Fine statuette sino-tibétaine en bronze à patine brune, avec quelques applications de dorure et traces de vermillon. Il s'agit d'une rare représentation de Rolpai Dorje (1717-1786), un influent lama tibétain très proche de la cour impériale chinoise.
En effet, précocement reconnu Tulku, réincarnation de Ngawang Losang Choden (1642-1714) lui-même conseiller de l'empereur Kangxi, il grandit avec le futur empereur chinois Qianlong (1736-1796) et devint plus tard son partenaire de confiance. Non seulement parce que Rolpai Dorje était un érudit, un traducteur s'exprimant aisément en quatre langues, mais aussi parce qu'il fût le troisième Jangɡiya Hütügtü (= Maître spirituel du Changkya, dans la province tibétaine du Kham) c'est à dire le plus grand Lama Tulku de Mongolie intérieure, dans la lignée Gelugpa.
Biographe du 7ème Dalaï Lama, rédacteur de 200 textes regroupés en 7 volumes (appelés "Gsung 'Bum" ou œuvres intégrales), auteur du "chant de la Vue" après avoir atteint la première terre des Bodhisattva (Pramuditā-bhūmi ou Joie Parfaite), superviseur de la traduction des enseignements du Bouddha (Kangyour) en mandchou et ses commentaires (Tanjur) en mongol, Maître Vajra, Rolpai Dorje est considéré comme une émanation de Manjushri le Bodhisattva de la sagesse, tout comme Djé Tsongkhapa. A ce titre, dans son iconographie classique ses attributs sont aussi l'épée flamboyante (Khadga) à sa droite sur un lotus et le livre de la sagesse transcendante (Pustaka) sur un autre lotus à sa gauche, toujours à hauteur d'épaule.
L'épée coupe aussi bien les liens de l'attachement au Samsara que les opaques voiles de l'ignorance, elle ouvre l'accès à la Vérité indifférenciée relative et absolue à l'image des deux tranchants d'une lame, elle illumine l'Esprit égaré dans les sombres illusions. Le livre initie à la Prajnaparamita (interdépendance, coproduction conditionnée et vacuité des phénomènes)

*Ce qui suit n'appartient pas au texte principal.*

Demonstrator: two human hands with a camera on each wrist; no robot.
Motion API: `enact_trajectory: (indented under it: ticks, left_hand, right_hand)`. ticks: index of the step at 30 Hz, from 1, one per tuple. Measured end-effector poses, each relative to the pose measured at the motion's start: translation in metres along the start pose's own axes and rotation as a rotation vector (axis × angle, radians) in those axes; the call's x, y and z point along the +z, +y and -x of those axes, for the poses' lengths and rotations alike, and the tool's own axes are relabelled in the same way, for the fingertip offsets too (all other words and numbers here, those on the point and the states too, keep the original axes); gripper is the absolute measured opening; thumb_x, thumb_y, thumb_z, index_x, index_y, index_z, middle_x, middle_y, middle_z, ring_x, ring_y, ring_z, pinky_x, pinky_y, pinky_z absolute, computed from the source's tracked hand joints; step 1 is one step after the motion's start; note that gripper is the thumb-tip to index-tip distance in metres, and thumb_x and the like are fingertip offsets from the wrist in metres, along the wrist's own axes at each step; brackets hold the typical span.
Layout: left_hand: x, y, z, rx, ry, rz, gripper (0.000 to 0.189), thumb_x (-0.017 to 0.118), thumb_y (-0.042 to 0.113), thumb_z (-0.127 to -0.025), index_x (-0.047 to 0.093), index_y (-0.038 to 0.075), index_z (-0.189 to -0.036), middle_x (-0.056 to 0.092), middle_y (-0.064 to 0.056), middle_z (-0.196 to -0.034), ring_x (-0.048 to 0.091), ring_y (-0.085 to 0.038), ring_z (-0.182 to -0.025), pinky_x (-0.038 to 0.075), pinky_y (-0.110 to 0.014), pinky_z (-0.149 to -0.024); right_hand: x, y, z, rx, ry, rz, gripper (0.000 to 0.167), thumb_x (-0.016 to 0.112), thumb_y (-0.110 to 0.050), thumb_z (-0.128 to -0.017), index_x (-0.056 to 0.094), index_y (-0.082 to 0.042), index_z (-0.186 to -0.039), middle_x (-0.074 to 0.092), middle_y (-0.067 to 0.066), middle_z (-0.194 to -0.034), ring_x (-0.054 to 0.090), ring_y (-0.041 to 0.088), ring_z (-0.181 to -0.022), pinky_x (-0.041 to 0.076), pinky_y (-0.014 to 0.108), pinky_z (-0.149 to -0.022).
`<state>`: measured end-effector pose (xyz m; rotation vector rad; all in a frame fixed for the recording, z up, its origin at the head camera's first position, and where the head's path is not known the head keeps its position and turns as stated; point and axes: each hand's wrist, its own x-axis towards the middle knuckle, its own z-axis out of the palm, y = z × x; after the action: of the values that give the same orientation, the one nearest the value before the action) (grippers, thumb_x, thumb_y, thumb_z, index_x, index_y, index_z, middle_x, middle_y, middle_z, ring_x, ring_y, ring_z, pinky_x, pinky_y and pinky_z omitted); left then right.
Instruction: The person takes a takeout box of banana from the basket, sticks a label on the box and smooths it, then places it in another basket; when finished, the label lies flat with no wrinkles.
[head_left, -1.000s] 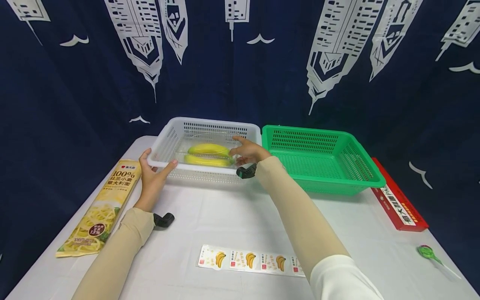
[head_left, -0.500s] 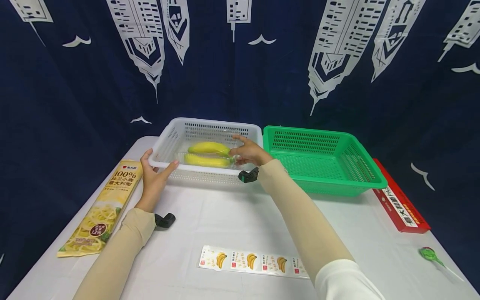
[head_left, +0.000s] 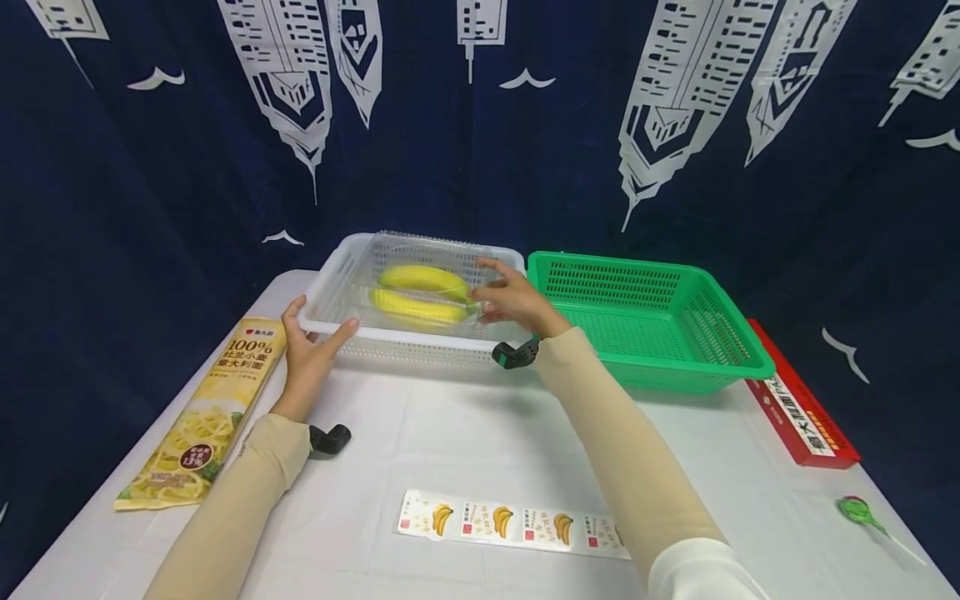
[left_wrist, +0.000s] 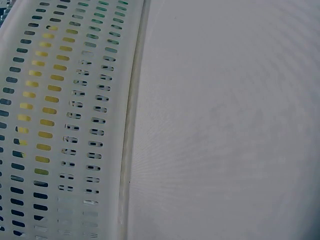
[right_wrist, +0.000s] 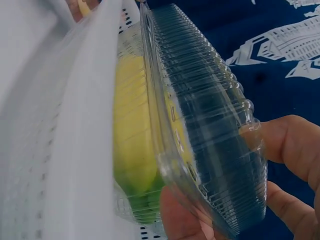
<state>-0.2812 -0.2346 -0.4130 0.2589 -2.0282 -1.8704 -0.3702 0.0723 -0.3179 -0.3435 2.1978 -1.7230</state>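
A clear plastic clamshell box (head_left: 435, 247) holding two yellow bananas (head_left: 423, 279) is tilted up in the white basket (head_left: 420, 340), its back edge above the basket's rim. My right hand (head_left: 517, 302) pinches the box's right end; in the right wrist view, fingers (right_wrist: 287, 145) and thumb (right_wrist: 177, 212) lie on opposite sides of the clear box (right_wrist: 215, 120). At the basket's front left corner my left hand (head_left: 306, 367) grips the rim, thumb on the front edge. The left wrist view shows the basket's slotted wall (left_wrist: 110, 150), with yellow showing through.
Beside the white basket stands a green basket (head_left: 675, 368), with a red box (head_left: 802, 408) to its right. A spaghetti packet (head_left: 202, 417) lies at the left. Nearer are a strip of banana stickers (head_left: 517, 527) and a green lollipop (head_left: 858, 510).
My right hand has raised and tilted the clamshell box, its back edge coming up past the basket's rim, while shifting slightly right. The left hand stays at the basket's corner.
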Motion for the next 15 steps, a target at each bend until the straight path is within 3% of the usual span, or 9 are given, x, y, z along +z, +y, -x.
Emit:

Sa main droite a le pouce et l'index en cercle, alors que les trois autres doigts sont relevés, il s'agit du Vitarka Mudrā ou geste mystique de l'argumentation devant l'Anahata chakra du cœur (pont entre le spirituel et le terrestre, par l'amour désintéressé) Réalisé en direction du disciple, il symbolise l'appel à la réception d'un enseignement de nature supérieure qui le conduira à terme à reconnaitre dans son Esprit les Qualités de sa propre bouddhéité : le geste étant la manifestation extérieure d'une réalisation intérieure, pour qui sait le comprendre c'est une douce force de persuasion. Le geste n'est ni inquisiteur, ni passif. La posture attendue n'est pas la simple croyance ou écoute d'un sermon, au contraire le cercle formé par le pouce et l'index invite l'auditeur à faire le tour de la question, à discuter, à mettre à l'épreuve son enseignement "comme l'orfèvre éprouve l'or par le feu". En même temps, il est union de la méthode et de la connaissance, ceci créé un flux d'énergie perpétuel de perfection.
Rolpai Dorje est assis en Padmasana (stabilité, équilibre, ancrage) sur un piédestal formé de trois coussins de brocart superposés (la prise de refuge en les trois Joyaux qui apportent une base solide pour s'élever au dessus de la matière) ornés de motifs végétaux en volutes. Son visage est à la fois apaisé et fermement concentré.